# Type of wood?



## hands made for wood (Nov 2, 2007)

I'm looking at building a bass guitar and came across this guitar which I LOVE the wood contrasts and such. Now I'm just wondering what species of wood the spalted stuff is.. it's too light to be spalted maple and too creamy I think to be spalted beech.. Here's the link to the guitar Any help would be appreciated!

Thanks a bunch!
Levi


----------



## Flaggfreak (Aug 9, 2011)

It's bubinga it comes in five different finishes very nice bass though if you build one make sure to post some pics I'd like to see it. It's something I'd like to tackle in the future.


----------



## [email protected] (Jul 14, 2009)

It's spalted beech or spalted maple, I beleive. Not bubinga, bubinga is a dark red wood from Africa.


----------



## phinds (Mar 25, 2009)

[email protected] said:


> It's spalted beech or spalted maple, I beleive. Not bubinga, bubinga is a dark red wood from Africa.


Yep, Flaggfreak must have been looking at a totally different pic (or lives in a totally different universe). I'm just about positive it is not maple. There's just something about the blackline pattern doesn't seem quite right to me for maple (but I've been wrong before).

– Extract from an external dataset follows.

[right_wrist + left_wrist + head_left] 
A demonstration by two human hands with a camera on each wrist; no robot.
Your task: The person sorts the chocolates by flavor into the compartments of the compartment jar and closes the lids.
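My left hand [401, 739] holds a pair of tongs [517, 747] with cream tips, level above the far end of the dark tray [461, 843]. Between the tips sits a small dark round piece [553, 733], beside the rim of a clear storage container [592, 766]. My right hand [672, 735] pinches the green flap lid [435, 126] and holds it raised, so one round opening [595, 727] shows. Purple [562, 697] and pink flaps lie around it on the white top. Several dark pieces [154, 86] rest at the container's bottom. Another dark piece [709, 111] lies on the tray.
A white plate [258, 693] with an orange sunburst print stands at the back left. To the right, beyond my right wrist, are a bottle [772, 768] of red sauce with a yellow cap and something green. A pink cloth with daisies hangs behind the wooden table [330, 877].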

Beech is just about out of the questions as well. If you look at the closeup of the area on the face, you'll see there is no hint of little rays you expect to see in beech.

On the other hand, I can't figure out what else it might be so maybe it IS maple.

EDIT: no, I took a close look at all of the pics and I'm definitely betting against maple. Still can't tell what it IS though.


----------



## TexasTimbers (Oct 17, 2006)

Look like maple to me more than anything else. Just not much curl or anything. The two inlaid stripes running the length of the body between the wenge inlays are maple obviously with plenty of curl, but I think the body is also. 


.


----------



## qbilder (Dec 19, 2010)

I'd assume it's spalted big leaf maple, seeing as how they offer it in quilted maple. Could be box elder, too.


----------



## hands made for wood (Nov 2, 2007)

Thanks for the help so far!  The thing I don't get, is on the guitar page at the bottom it has tab that says "Available finishes" and it's recognized as Bubinga-Wenge-Bubinga.. I'm really confused though because the only bubinga I know is the deep rich reddish bubinga. The reason I want to this exact same wood is it's colors are not matched by just spalted maple.. or even beech! 

I appreciated the help so far and any more to come 
Levi


----------



## phinds (Mar 25, 2009)

hands made for wood said:


> Thanks for the help so far!  The thing I don't get, is on the guitar page at the bottom it has tab that says "Available finishes" and it's recognized as Bubinga-Wenge-Bubinga.. I'm really confused though because the only bubinga I know is the deep rich reddish bubinga. The reason I want to this exact same wood is it's colors are not matched by just spalted maple.. or even beech!
> 
> I appreciated the help so far and any more to come
> Levi


Well, it's not bubinga (you're right about the color), so they have to be confused.


----------



## Tennessee Tim (Dec 15, 2010)

*Read the fine print*

I read Gibson's fine print :icon_smile:...... upper left side :shifty:......" bookmatched exotic wood body" ..... I had to do that to you TT ...Maple or beech ain't exotic UNLESS your not from the U.S.A. :laughing::blink::shifty::yes: (Texas don't count).....BUT I LOVE that BASS (TT I can't find the DROWLING smiley). that is B...E...A..UTIFUL:thumbsup::thumbup1:.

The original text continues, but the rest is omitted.